Je m’explique : en seulement 3 épisodes, les héros se retrouvent à la frontière du pays des calamités dans une pyramide. Sauf qu’en arrivant là bas, ils vont se faire enfermer par un brouillard magique qui était destiné à bloquer les calamités. Donc durant le reste de la série, tout le monde va cogiter pour savoir ce qui s’est passé. Aussi à noter que l’histoire à montré qu’à chaque apparition du dieu du mal, 6 héros seraient choisis. Or quand ils sont dans la pyramide, il sont soudainement 7. Il faudra donc trouver qui est l’imposteur en leur compagnie.

Ces différents éléments d’intrigues vont se réaliser très brièvement à l’aide de preuves et autres obtenus hors champ de vue. On a tout d’un coup le pourquoi du comment sans plus d’explications. Le reste de l’histoire se concentre sur le combat contre les Calamités mais aussi entre eux.  Le pire dans tout ça, c’est qu’à la fin de l’animé, d’accord ils ont trouvé qui est l’imposteur mais surtout l’animé se termine avec une sorte de cliffhanger. Le dieu du mal se rapproche de leur position et la guerre s’approche. Le hic est qu’il n’y a pas de suite à cet animé. Donc on reste encore plus sur notre faim après tout cela. La qualité des combats en elle-même n’est pas présente et il en va de même pour l’esthétique générale.

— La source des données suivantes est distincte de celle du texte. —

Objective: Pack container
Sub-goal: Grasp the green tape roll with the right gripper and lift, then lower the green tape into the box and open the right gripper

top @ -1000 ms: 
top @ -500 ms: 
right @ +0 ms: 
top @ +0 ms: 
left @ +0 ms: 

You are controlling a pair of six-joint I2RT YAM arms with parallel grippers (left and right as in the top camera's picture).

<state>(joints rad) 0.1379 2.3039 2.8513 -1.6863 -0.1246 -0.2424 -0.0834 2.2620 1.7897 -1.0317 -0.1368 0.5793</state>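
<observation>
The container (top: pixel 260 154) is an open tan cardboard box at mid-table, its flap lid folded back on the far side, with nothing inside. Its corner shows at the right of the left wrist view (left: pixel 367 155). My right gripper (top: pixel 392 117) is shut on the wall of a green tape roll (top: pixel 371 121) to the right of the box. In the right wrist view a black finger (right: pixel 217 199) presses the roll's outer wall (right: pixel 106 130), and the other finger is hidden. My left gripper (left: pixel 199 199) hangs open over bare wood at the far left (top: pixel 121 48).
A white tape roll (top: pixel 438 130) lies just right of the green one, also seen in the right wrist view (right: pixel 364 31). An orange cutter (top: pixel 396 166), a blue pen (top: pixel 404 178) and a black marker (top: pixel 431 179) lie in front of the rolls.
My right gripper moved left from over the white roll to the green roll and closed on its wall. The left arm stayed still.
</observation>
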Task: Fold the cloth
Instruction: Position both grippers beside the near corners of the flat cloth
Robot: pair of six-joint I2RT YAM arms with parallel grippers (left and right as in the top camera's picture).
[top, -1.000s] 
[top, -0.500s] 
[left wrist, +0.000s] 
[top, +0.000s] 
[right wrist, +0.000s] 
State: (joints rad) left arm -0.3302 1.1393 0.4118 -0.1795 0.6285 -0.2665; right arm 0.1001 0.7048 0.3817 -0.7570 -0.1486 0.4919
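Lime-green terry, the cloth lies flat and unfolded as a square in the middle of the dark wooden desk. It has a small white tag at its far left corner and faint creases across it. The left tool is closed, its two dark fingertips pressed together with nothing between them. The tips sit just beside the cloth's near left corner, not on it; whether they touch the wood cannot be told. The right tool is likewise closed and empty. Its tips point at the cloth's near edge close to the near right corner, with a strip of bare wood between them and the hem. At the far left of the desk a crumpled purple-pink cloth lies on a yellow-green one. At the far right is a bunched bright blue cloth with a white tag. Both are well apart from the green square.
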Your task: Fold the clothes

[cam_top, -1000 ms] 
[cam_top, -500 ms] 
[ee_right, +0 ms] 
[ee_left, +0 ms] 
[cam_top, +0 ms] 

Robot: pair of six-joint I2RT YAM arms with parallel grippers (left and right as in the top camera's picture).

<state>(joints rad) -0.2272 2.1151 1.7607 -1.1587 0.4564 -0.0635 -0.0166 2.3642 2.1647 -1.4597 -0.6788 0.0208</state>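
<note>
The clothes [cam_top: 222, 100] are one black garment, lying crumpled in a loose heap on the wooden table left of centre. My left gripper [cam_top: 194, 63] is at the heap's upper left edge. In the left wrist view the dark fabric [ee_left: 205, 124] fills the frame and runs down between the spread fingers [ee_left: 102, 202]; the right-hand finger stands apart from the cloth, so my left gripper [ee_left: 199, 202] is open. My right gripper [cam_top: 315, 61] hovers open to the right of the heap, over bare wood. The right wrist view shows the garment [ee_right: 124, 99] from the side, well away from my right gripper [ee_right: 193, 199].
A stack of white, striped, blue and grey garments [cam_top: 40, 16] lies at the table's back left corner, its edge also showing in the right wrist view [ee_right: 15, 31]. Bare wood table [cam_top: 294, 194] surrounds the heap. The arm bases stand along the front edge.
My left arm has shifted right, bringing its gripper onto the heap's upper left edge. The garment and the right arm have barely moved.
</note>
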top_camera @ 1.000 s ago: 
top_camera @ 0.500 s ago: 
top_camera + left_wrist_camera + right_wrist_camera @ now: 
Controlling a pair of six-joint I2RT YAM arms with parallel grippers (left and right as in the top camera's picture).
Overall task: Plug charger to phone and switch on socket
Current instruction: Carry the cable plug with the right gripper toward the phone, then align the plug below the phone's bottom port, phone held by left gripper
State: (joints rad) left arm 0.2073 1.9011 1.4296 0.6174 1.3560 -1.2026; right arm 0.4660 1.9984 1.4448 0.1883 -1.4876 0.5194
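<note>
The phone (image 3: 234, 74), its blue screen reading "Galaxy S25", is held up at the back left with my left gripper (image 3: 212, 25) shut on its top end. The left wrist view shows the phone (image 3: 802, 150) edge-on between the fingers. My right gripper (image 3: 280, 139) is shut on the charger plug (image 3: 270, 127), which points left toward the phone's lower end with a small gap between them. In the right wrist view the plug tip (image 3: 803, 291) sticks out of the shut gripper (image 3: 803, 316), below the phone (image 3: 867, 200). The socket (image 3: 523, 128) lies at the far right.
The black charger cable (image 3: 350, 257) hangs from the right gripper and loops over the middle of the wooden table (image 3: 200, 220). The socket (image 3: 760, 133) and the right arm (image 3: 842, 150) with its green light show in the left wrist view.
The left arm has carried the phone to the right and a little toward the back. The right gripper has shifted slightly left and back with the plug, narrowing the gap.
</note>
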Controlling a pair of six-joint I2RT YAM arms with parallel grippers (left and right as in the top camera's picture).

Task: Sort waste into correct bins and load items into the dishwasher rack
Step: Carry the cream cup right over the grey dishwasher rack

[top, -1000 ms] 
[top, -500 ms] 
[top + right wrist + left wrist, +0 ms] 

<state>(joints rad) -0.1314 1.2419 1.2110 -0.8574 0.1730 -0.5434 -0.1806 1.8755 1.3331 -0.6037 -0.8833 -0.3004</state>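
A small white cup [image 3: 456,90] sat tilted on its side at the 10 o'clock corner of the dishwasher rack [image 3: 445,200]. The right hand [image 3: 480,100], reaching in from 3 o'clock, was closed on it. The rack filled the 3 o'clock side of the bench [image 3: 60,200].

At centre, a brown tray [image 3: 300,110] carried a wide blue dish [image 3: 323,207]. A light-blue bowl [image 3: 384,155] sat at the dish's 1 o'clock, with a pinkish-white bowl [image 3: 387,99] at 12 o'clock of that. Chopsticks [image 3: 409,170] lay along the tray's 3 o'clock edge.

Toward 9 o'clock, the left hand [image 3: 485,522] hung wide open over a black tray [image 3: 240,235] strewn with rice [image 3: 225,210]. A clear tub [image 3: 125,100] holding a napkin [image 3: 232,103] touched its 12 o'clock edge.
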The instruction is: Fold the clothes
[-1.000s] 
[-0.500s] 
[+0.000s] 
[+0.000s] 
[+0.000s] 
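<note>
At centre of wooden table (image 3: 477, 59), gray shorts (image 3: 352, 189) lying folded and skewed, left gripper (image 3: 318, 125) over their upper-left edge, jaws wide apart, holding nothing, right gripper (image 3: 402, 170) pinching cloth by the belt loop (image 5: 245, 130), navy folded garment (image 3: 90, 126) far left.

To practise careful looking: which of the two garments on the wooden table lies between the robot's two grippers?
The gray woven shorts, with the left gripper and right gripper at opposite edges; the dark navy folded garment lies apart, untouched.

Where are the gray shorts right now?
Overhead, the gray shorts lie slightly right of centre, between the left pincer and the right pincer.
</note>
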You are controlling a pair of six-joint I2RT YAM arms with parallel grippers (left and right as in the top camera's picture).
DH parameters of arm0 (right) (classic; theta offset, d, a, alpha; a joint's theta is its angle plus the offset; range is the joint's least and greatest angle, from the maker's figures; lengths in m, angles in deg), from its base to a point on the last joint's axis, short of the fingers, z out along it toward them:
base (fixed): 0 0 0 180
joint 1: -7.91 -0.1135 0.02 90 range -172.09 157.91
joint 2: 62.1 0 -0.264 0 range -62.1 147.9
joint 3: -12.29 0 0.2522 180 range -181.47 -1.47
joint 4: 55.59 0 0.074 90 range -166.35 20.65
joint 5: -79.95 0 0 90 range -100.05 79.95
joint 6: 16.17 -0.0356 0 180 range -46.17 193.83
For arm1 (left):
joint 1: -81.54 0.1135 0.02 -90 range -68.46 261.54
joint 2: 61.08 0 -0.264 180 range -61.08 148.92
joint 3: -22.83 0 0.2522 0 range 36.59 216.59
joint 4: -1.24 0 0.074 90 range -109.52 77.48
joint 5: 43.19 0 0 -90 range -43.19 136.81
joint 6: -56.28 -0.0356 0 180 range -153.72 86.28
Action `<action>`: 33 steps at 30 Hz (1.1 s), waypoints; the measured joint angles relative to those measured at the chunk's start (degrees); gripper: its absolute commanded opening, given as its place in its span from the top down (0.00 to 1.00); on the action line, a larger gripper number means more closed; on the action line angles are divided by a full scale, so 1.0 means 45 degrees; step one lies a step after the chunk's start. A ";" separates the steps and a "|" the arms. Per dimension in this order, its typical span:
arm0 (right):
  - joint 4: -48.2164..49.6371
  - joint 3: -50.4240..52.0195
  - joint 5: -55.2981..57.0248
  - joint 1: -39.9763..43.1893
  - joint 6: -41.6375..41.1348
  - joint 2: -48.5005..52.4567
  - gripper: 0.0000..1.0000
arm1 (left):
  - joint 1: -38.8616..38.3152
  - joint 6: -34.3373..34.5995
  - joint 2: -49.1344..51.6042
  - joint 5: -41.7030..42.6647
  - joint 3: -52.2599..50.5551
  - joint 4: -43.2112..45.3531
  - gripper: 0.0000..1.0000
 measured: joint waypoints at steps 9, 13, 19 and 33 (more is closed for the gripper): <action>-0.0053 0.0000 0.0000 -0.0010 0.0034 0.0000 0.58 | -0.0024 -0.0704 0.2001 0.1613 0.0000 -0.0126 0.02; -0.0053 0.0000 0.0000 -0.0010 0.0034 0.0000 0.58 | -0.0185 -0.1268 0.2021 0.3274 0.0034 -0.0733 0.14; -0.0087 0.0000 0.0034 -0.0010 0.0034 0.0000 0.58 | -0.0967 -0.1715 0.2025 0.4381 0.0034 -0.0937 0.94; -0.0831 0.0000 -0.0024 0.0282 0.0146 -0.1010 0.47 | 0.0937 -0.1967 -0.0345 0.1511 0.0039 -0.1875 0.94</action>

Un ensemble esthétique à peine passable.

Déjà l’opening est quelconque. Si il venait à passer dans un blind test, il ne sortirait pas du lot et serait peu distinguable. Pour ce qui est du design des personnages c’est assez classique. Trois personnages avec un style chevaleresque, un mage, une sorte de bandit et notre personnage principal avec un style plus ou moins moderne/technologique. Le style chevaleresque est en accord avec l’univers fantasy et les autres s’accordent plutôt bien. L’animé ne propose aucune scène qui dénote par sa beauté. Tous les environnements sont majoritairement montagneux ou marécageux. Peu de couleurs vives et d’effets de lumières. Les combats en eux-même ne sont pas épiques, rien d’extravagant, de surprenant.

Tout est en plat en somme. Rokka no Yuusha ne brille pas du tout par sa beauté.

Et si vous vouliez des scènes émouvantes où vous ressentez l’émotion du personnage : passez votre chemin.

La musique participe à ses émotions tout comme le fait la mise en scène. Sauf que là, rien. En fait il n’y a pas une seule scène jouant sur les émotions. N’oublions pas que Nautiljon lui attribue quand même un genre romance ! Oubliez les scènes les yeux dans les yeux avec une musique triste, les scènes où un héros est en danger et un autre vient le sauver avec en fond une musique épique. Rien de tout ça n’est présent. (Bon peut-être qu’il y a quelques moments comme ça mais je ne m’en rappelle pas)

Parlons aussi de certaines vues d’ensemble. Je remarque que certaines scènes ne sont parfois pas dessinées clairement. On a des personnages flous aux proportions étranges qui obtiennent des détails en se rapprochant de la caméra. On pourrait dire que c’est la faute au budget mais bon c’est plutôt une excuse.

Après tout ça faites-vous votre avis mais selon moi c’est une perte de temps.